Friday, August 23, 2013

Monitoring the Monitor

No, not this Monitor, this Monitor. Ever since it’s introduction, it’s been the subject of both scorn and praise… ok, ok, scorn. Recently, during our current field test for the next version of RAD Studio*, one of our long-time field-testers posted a reference to this excellent blog post by Eric Grange relating to the performance of the TMonitor vs. the Windows Critical Section. In that post, Eric makes a strong case against TMonitor. Since I’m somewhat personally invested in the TMonitor (read: I wrote it), I took that post as a challenge. I would have responded directly were it not for the fact that he’s closed comments for that post. No biggie. For the record, while Eric and I don’t always agree, he always has well reasoned and thorough arguments.

Eric published a simple test case to demonstrate what he was talking about. I took that test case and began to dig into it. First of all I looked into what Windows was doing in the critical section code down in the kernel. A quick spelunk with the CPU view was rather revealing. In this specific case, the critical section wasn’t ever actually blocking on a kernel-level object. In other words it was doing a busy-wait. Under the high-contention test case that Eric presented, the busy-wait was the magic that served to blow TMonitor out of the water! As a baseline here’s my result with Eric’s app unchanged:

Once I determined that a spin-lock was in play, it all became much clearer. TMonitor can (and always has) optionally do a busy-wait before blocking. You must manually set the spin count on a specific TMonitor instance by calling TMonitor.SetSpinCount(Obj, nnnn). So, the first thing I did was to add the following to the FormCreate() event handler:
  System.TMonitor.SetSpinCount(Self, 100000);

With that single change, suddenly things got a whole lot better:

We’re on the right track here… but not perfect. I experimented with various spin counts, but above 1000 there were diminishing returns. So, something else must be in play here. I decided to experiment with a raw spin-lock. Luckily Delphi already has one, System.SyncObjs.TSpinLock, to be exact. Instead of using a TMonitor, I changed the code to use a TSpinLock. Whoa! Look at these results:

Now we’re gettin' somewhere! Hmmm… so what is the difference here? Setting the spin count on TMonitor should be roughly equivalent to the raw TSpinLock… so looked at the code for each and then it hit me! Exponential backoff! Duh! The TSpinLock implements an exponential backoff that will yield or sleep every X iterations.** TMonitor doesn’t implement an exponential backoff for it’s busy-wait implementation. What is interesting is that the TMonitor does have an internal TSpinWait record that does implement exponential backoff. So I made a very small modification to TMonitor to now use the TSpinWait record within the TMonitor.Enter(Timeout: Cardinal); method within the System unit.

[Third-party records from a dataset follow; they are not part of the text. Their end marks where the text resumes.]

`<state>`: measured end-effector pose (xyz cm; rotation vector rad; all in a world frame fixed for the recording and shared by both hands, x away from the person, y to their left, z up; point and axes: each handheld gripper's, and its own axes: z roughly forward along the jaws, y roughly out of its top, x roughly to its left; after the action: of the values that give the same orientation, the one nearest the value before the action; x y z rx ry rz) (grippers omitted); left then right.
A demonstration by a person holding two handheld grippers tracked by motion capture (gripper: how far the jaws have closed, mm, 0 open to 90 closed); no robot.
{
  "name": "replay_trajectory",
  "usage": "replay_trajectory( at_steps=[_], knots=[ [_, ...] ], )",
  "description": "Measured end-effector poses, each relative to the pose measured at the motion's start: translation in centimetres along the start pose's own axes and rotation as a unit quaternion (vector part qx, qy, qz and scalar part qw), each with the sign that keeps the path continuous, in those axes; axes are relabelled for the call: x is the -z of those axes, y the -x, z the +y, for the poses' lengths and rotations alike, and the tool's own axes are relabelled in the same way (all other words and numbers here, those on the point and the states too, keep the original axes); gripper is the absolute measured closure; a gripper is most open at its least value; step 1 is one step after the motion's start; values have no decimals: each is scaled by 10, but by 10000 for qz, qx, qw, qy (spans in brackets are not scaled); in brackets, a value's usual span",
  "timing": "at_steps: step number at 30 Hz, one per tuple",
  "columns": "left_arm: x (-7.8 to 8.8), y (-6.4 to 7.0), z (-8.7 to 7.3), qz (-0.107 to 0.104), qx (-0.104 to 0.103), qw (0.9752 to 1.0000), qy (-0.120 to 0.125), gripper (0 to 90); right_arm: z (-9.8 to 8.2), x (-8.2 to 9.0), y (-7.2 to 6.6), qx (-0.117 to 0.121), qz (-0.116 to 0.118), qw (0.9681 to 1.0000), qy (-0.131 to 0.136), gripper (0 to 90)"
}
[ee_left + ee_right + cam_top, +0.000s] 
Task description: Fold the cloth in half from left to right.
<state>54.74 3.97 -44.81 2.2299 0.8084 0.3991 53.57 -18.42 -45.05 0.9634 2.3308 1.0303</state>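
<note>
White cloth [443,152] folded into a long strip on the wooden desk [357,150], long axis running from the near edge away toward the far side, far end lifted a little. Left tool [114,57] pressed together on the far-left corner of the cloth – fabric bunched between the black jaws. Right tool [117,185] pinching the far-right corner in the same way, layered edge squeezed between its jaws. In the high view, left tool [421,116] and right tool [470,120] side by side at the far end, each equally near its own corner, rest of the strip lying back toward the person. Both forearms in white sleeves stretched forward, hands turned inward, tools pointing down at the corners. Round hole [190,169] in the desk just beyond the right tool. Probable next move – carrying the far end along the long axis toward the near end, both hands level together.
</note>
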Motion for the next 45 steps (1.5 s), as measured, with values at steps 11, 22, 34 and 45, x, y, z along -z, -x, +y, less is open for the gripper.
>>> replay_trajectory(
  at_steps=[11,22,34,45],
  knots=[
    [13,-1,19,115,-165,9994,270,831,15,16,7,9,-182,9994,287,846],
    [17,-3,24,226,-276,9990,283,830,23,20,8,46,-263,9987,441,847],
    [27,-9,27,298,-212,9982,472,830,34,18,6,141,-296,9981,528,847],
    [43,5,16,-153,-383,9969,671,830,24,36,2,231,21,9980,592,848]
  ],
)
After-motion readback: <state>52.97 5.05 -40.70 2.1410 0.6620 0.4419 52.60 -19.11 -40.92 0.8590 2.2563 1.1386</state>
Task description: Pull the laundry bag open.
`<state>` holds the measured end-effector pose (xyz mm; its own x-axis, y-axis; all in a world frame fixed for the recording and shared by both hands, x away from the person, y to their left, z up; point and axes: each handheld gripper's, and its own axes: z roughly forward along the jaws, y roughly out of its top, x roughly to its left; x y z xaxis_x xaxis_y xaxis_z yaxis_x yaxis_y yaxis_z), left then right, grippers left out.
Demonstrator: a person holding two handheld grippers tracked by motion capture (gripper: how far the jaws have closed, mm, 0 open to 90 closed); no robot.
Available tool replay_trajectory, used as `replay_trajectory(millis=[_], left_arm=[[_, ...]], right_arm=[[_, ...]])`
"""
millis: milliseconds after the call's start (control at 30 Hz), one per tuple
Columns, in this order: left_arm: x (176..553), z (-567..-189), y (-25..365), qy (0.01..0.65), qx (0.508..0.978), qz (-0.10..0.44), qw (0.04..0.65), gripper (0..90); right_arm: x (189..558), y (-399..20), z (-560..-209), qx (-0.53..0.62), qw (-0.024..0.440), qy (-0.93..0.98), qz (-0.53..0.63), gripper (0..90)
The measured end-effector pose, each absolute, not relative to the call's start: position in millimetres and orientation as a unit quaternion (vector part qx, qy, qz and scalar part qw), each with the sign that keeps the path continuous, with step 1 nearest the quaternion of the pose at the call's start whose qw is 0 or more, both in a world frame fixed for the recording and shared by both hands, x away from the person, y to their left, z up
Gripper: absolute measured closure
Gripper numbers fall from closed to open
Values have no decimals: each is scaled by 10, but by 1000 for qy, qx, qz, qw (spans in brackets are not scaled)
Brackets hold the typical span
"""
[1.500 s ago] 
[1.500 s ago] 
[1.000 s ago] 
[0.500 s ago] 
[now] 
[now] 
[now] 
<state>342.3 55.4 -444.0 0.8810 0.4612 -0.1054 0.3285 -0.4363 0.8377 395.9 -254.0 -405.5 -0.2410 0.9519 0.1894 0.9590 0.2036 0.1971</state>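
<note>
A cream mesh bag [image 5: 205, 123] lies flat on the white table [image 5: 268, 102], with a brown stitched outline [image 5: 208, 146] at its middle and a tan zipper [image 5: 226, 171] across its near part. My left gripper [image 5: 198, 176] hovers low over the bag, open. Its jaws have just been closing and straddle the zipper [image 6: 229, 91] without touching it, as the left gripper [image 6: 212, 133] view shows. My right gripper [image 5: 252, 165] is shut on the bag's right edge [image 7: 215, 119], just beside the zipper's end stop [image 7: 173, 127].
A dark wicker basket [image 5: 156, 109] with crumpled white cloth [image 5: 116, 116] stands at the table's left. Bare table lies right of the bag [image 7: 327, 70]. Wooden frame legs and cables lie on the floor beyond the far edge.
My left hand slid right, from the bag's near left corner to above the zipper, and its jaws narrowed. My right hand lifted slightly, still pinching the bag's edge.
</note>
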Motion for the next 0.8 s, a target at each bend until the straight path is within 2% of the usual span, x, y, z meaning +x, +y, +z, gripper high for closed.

Added the following local var declaration:

  SpinWait: TSpinWait;

Added/Removed the following lines

  if SpinCount > 0 then
    StartCount := GetTickCount;
    SpinWait.Reset; //  Added
    while SpinCount > 0  do
    YieldProcessor; // Removed
    SpinWait.SpinCycle; // Added
    // Keep trying until the spin count expires

Now here’s the final result:

Hmm… I’d say that’s darn near the same. While I cannot say for certain, but I imagine the difference in the graphic patterns could be attributable to a difference in the exponential backoff algorithm and parameters. I also reduced the TMonitor spin count to 500 and got the same results. On my machine anything over 500 didn’t make any difference. Below about 250, it started doing kernel-level blocks and performance dropped.

With just that one simple change, TMonitor is matching and even sometimes now exceeding the performance of the Windows critical section. On the whole, I’d declare them equivalent. This does, however, mean you will need to explicitly set the spin count on the TMonitor to some value. Normally the “right” value is a guess based on empirical testing for your specific use case. I suspect the Windows critical section code selects some value based on the number of cores and CPU speed. At some point, I'll need to research an algorithm that can automatically select a reasonable spin count.

There is one thing I can say that TMonitor has over the Windows critical section… it works on all platforms (Windows, MacOS, iOS, and soon Android). Feel free to use whichever one you feel more comfortable using for your specific situation. Me? I will fully admit I’m biased…

*Yes, there is a field test going on and if you already have XE4 or purchase XE4, you become eligible to get access. You can go here to request access.

**This is not the same as blocking, it only forces the current thread to relinquish it’s current quanta (time slice) to allow another thread to run. This only adds thread-switching overhead without the added kernel object blocking overhead.